Serial link speeds have increased 25X in under 20 years, thus increasing the complexity of the IBIS- Algorithmic Modeling Interface (AMI) models used in simulating these links. With the increased speed and complexity of designs, it is crucial to analyze channels to ensure sufficient margin for error-free data transmission. An exhaustive manual search method is typically used to find the best set of parameters for a given channel, but given the increased number of model parameters and ranges, this approach can quickly become computationally expensive, even with parallel execution.

Machine learning (ML) techniques1 have proven effective in modeling complex systems with numerous interacting components and nonlinear relationships. Some of these techniques can be employed to optimize the parameters of a complex system more efficiently than the exhaustive search method typically used in serial link simulations.

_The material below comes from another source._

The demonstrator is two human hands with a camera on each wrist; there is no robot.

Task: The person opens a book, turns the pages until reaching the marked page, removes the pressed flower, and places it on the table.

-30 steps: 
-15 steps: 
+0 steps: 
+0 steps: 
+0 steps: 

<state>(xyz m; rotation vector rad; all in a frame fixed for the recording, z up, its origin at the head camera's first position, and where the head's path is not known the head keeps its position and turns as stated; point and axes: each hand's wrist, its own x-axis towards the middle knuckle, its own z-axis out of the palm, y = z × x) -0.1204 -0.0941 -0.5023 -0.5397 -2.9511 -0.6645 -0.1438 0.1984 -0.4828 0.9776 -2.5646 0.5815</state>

This article describes the use of Cadence’s SigrityTM signal and power integrity solution ML optimization algorithm to quickly and efficiently converge on the best set of parameters in a set of IBIS-AMI models. The application of Sigrity was investigated for refining IBIS- AMI parameters to find the optimal set of values to maximize a specific metric.

Reference Designs
As the speeds of serial link standards have increased, so has the complexity of the designs needed to transmit and receive data. This is reflected in the amount of transmitter (Tx) and receiver (Rx) equalization specified in the standards. This is needed to overcome the increased channel losses that come with the faster data rates.

In the past, IBIS-AMI models based on the Electronics Industries Association serial standards, called “reference designs,” have swept all possible Tx and Rx parameter combinations to find the best solution for a given channel. While this was a reasonable approach in the past, this method has become more difficult to execute. Even with many cores and tools to manage the sweeping of these parameters, it has become computationally expensive and very time consuming.

Simulations can be run more efficiently using statistical methodology. However, these types of models lack nonlinear effects such as noise and signal clipping that can give less than optimal results. As a result, time domain channel simulation was used for this study, and a possibly more computationally efficient approach was used that applied an ML optimization algorithm to find the best set of IBIS-AMI model parameters for a given channel.

ML Optimization
The ML optimization process or methodology can be done in many ways. One method is to execute an exhaustive search that involves a brute force algorithm that systematically enumerates all possible solutions to a problem and checks each one to see if it is a valid solution. This algorithm is typically used for problems that have a small and well defined search space, where it is feasible to check all possible solutions.2 However, for cases where the search space is extremely large, a different approach is needed. This is where ML can be used to more efficiently find an optimal solution.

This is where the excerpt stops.